WHAT YOU ARE ASKED TO DO -> Present the following data again exactly as it is shown.

☆ ☆ ☆ ☆ ☆

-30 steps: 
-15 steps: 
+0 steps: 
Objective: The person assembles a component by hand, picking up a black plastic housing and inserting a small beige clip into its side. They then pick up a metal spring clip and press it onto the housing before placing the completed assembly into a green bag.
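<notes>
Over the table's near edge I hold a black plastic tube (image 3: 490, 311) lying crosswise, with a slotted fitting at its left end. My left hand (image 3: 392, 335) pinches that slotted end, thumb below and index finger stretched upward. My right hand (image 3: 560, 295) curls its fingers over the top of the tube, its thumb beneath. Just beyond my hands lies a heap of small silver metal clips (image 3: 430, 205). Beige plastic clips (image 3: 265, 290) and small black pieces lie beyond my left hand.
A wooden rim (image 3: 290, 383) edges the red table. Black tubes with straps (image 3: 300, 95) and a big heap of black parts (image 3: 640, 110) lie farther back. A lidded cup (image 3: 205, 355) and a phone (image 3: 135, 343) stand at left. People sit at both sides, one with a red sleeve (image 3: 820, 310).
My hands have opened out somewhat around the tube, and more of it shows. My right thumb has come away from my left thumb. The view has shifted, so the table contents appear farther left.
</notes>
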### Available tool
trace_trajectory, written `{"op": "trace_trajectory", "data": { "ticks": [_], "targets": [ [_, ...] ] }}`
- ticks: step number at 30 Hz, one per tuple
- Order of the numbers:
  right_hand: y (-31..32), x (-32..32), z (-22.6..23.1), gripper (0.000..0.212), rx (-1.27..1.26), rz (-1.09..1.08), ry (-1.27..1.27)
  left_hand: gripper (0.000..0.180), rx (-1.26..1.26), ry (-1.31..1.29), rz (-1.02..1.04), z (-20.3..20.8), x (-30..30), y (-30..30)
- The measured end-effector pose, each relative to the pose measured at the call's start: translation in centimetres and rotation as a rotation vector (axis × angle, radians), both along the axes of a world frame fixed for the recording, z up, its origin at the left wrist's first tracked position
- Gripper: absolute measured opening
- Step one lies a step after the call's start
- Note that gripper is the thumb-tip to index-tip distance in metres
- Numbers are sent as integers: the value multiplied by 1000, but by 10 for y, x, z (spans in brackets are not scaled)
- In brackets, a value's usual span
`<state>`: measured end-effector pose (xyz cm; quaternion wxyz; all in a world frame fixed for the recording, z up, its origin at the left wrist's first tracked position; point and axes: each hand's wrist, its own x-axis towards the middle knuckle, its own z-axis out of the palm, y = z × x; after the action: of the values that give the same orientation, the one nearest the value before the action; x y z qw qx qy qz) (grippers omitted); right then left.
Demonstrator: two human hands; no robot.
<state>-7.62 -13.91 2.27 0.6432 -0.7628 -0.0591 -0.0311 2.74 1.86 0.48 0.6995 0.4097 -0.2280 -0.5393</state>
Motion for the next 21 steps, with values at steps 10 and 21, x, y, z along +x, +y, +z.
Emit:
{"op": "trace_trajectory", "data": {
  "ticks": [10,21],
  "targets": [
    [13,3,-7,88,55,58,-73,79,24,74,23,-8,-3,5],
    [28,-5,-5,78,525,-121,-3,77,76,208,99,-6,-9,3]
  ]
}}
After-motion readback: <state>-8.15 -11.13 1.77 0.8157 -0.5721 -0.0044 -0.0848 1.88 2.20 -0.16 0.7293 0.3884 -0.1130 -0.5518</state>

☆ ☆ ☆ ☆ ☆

SOLUTION ->
-30 steps: 
-15 steps: 
+0 steps: 
Objective: The person assembles a component by hand, picking up a black plastic housing and inserting a small beige clip into its side. They then pick up a metal spring clip and press it onto the housing before placing the completed assembly into a green bag.
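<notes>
Over the table's near edge I hold a black plastic tube (image 3: 490, 311) lying crosswise, with a slotted fitting at its left end. My left hand (image 3: 392, 335) pinches that slotted end, thumb below and index finger stretched upward. My right hand (image 3: 560, 295) curls its fingers over the top of the tube, its thumb beneath. Just beyond my hands lies a heap of small silver metal clips (image 3: 430, 205). Beige plastic clips (image 3: 265, 290) and small black pieces lie beyond my left hand.
A wooden rim (image 3: 290, 383) edges the red table. Black tubes with straps (image 3: 300, 95) and a big heap of black parts (image 3: 640, 110) lie farther back. A lidded cup (image 3: 205, 355) and a phone (image 3: 135, 343) stand at left. People sit at both sides, one with a red sleeve (image 3: 820, 310).
My hands have opened out somewhat around the tube, and more of it shows. My right thumb has come away from my left thumb. The view has shifted, so the table contents appear farther left.
</notes>
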### Available tool
trace_trajectory, written `{"op": "trace_trajectory", "data": { "ticks": [_], "targets": [ [_, ...] ] }}`
- ticks: step number at 30 Hz, one per tuple
- Order of the numbers:
  right_hand: y (-31..32), x (-32..32), z (-22.6..23.1), gripper (0.000..0.212), rx (-1.27..1.26), rz (-1.09..1.08), ry (-1.27..1.27)
  left_hand: gripper (0.000..0.180), rx (-1.26..1.26), ry (-1.31..1.29), rz (-1.02..1.04), z (-20.3..20.8), x (-30..30), y (-30..30)
- The measured end-effector pose, each relative to the pose measured at the call's start: translation in centimetres and rotation as a rotation vector (axis × angle, radians), both along the axes of a world frame fixed for the recording, z up, its origin at the left wrist's first tracked position
- Gripper: absolute measured opening
- Step one lies a step after the call's start
- Note that gripper is the thumb-tip to index-tip distance in metres
- Numbers are sent as integers: the value multiplied by 1000, but by 10 for y, x, z (spans in brackets are not scaled)
- In brackets, a value's usual span
`<state>`: measured end-effector pose (xyz cm; quaternion wxyz; all in a world frame fixed for the recording, z up, its origin at the left wrist's first tracked position; point and axes: each hand's wrist, its own x-axis towards the middle knuckle, its own z-axis out of the palm, y = z × x; after the action: of the values that give the same orientation, the one nearest the value before the action; x y z qw qx qy qz) (grippers omitted); right then left.
Demonstrator: two human hands; no robot.
<state>-7.62 -13.91 2.27 0.6432 -0.7628 -0.0591 -0.0311 2.74 1.86 0.48 0.6995 0.4097 -0.2280 -0.5393</state>
Motion for the next 21 steps, with values at steps 10 and 21, x, y, z along +x, +y, +z.
Emit:
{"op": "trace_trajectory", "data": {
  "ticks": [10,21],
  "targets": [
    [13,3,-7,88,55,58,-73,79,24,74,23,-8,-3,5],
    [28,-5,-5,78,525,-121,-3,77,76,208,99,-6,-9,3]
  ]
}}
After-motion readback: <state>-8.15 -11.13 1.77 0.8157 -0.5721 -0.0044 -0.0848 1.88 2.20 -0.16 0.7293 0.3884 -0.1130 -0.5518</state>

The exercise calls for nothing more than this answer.